橋下発言にみる「本音」と「建前」

時評2013
村田晃嗣

 いわゆる従軍慰安婦問題をめぐる橋下徹・大阪市長(日本維新の会共同代表)の一連の発言が、国内外で大きな波紋を呼んでいる。ここでは、橋下発言の内容そのものではなく、その根底にあるであろう発想について、戦後日本を代表する三人の政治学者の発言を引きながら吟味してみたい。

 一人は丸山真男である。意外にも、この代表的な「進歩派知識人」は、日本社会に「偽善」を勧奨している。「偽善にはどこか無理で不自然なところがある。しかしその無理がなければ、人間は坂道を下るように動物的『自然』に滑り落ちていたであろう」、「偽善は善の規範意識の存在を前提とするから、そもそも善の意識のない状態にまさること万々」と説く。丸山は「政治こそは高度の演技の世界」と見ており、「偽善」がこの「演技の世界」を支えているとしている(以上については、苅部直『ヒューマニティーズ政治学』に詳しい)。

 神ならぬ人間は善になりきれないが、獣とも異なる。「偽善」は人間にとって本質的な営みであり、それ故、「偽善」に習熟することが政治にも必要だというわけである。つまり、「偽善」には己を疑う精神や他者との関係を推し量る感性が内包されている。その点で、「偽善」は「独善」とは違う。後者には自己懐疑や他者への感受性が欠けている。

 次は、猪木正道である。長らく防衛大学校校長を務め、のちに財団法人平和・安全保障研究所を設立して、日本の安全保障研究を確立した(因みに、丸山も猪木も第一次世界大戦の勃発した一九一四年の生まれである)。猪木はアメリカの国際政治学者ズビグニュー・ブレジンスキーと親しかった。そのブレジンスキーがジミー・カーター政権で国家安全保障問題担当大統領補佐官に起用されると、猪木は書簡を送っている。

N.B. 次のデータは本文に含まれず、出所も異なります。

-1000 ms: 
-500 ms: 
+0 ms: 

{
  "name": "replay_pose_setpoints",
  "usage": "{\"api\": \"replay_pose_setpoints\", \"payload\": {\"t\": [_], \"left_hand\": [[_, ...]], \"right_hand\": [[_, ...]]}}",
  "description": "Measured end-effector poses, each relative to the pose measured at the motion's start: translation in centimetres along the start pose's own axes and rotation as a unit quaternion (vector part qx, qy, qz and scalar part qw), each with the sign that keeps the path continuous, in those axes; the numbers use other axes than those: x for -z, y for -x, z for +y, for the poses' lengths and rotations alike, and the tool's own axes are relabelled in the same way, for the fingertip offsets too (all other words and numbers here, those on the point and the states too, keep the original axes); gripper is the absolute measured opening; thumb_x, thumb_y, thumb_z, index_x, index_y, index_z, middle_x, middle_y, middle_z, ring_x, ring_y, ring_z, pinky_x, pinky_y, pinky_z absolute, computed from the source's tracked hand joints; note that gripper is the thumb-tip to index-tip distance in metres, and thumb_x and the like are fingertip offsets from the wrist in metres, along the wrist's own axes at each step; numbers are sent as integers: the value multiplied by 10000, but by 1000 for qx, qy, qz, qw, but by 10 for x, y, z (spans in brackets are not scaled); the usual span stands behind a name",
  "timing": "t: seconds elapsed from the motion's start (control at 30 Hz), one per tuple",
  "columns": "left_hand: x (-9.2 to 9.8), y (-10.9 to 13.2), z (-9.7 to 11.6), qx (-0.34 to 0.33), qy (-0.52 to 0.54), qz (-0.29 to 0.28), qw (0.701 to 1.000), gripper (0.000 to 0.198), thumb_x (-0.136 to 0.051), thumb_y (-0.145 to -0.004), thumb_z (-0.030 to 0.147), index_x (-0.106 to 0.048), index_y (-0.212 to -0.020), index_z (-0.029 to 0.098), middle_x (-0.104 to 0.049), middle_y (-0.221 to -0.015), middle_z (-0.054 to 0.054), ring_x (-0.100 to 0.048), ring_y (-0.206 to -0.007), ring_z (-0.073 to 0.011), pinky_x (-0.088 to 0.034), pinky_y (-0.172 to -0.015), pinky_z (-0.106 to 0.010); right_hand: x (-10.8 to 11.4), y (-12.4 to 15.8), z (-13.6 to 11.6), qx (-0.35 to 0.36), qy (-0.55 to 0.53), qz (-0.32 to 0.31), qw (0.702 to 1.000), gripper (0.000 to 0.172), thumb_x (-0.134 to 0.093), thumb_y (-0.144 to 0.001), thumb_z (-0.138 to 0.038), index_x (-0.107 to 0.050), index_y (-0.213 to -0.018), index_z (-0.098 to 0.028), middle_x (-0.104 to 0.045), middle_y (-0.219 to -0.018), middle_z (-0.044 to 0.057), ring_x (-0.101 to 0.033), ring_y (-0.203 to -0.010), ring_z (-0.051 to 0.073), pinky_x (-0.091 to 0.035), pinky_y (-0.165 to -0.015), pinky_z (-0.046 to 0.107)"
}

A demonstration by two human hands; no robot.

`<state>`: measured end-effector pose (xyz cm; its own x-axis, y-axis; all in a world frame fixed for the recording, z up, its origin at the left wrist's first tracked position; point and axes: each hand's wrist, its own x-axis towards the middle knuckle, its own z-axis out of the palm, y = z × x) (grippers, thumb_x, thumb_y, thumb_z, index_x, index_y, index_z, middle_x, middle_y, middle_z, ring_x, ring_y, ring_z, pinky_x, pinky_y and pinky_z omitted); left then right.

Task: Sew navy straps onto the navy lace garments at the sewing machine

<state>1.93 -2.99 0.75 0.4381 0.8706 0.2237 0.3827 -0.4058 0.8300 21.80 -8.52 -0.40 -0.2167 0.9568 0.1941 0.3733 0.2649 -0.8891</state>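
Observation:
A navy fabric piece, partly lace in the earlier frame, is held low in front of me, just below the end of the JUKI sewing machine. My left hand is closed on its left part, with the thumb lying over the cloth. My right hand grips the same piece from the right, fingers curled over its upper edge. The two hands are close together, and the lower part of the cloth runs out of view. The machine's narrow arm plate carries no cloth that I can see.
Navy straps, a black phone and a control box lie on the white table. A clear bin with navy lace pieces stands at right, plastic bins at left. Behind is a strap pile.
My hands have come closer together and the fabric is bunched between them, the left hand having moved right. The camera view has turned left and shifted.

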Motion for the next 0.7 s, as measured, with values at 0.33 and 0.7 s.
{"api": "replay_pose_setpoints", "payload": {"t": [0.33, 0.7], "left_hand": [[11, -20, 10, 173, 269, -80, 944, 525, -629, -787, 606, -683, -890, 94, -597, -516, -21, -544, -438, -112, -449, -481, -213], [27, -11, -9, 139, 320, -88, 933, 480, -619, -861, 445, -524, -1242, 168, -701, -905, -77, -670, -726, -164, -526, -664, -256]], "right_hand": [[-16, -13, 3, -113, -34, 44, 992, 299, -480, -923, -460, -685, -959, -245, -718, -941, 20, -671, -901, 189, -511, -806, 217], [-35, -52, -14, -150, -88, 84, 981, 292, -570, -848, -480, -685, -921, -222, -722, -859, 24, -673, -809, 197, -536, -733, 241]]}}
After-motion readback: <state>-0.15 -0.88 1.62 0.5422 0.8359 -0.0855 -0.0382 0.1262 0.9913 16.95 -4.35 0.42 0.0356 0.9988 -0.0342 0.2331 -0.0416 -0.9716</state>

 当時、カーターの提唱する「人権外交」に懸念を抱く外交・安全保障の専門家は少なくなかった。人権を普遍的に追求すればアメリカの重要な同盟国や友好国(例えば、イランや韓国)と摩擦を生じるからである。だが、猪木は「人権外交」を高く評価していた。なぜなら、人権問題こそソ連と共産主義陣営にとって弱点であり、敵の弱点をつくのは戦略の常道だというわけである(詳しくは、拙著『大統領の挫折』を参照されたい)。戦略的思考の神髄であろう。

 そして最後は、高坂正堯である。猪木の系譜に連なる、「現実主義者」の代表的論客であった。日本国憲法の前文について、高坂は興味深い指摘をしている。自分は改憲論者ではないと断った上で、しかし、前文の「諸国民の公正と信義に信頼して、われらの安全と生存を保持しようと決意した」という表現には修正が必要かもしれないと、高坂は言う。「公正と信義に」と「信頼して」の間に「ちょっとだけ」を加えるべきだというのである。高坂一流のユーモア感覚だが、やはり核心をついている。諸国民の公正と信義に信頼しきって生きていけるほど国際政治は甘くはないが、かといって、単なる弱肉強食の世界でもない。そこに一定の規範や正義、秩序は存在する。これらを無視し去ることも「現実的」ではない(この点については、拙稿「若い世代の改憲論」『中央公論』二〇〇〇年六月号を参照)。

 ここで紹介した三人の碩学は、それぞれ異なるテーマを論じているが、そこには共通の認識があるように、筆者には思われる。それはシニシズムへの警鐘であり、「現実」の多様性への理解であり、そして、「本音」と「建前」との緊張感への洞察である。

 「本音」と「建前」は対概念であり、一方を欠いては他方も成立しない。しかも、「建前」が変化するように「本音」も変化していく。両者の距離も常に一定ではない。若者の間で「ぶっちゃけトーク」(「本音」で語り合うこと)が流行るのは、この距離感をとる能力が低下しているからである。十代や二十代の若者ならともかく、国政を左右する政治家がそれではいけない。「本音」との関係を意識しながら「建前」を堂々と説くのが丸山の言う「偽善」である。「建前」を擲って「本音」だけに溺れれば「独善」になる。そこには猪木の説いたような戦略感覚も高坂の示した複眼思考もない。坂本竜馬といえば、「日本維新の会」ならぬ、明治維新の生みの親である。その竜馬が最後に頼りにしたのは、日本刀でも短銃でもなく万国公法(国際法)の書物であったという。なにも「学者先生」だけではない。一流の人士は「建前」(規範)の重要性を熟知しているのである。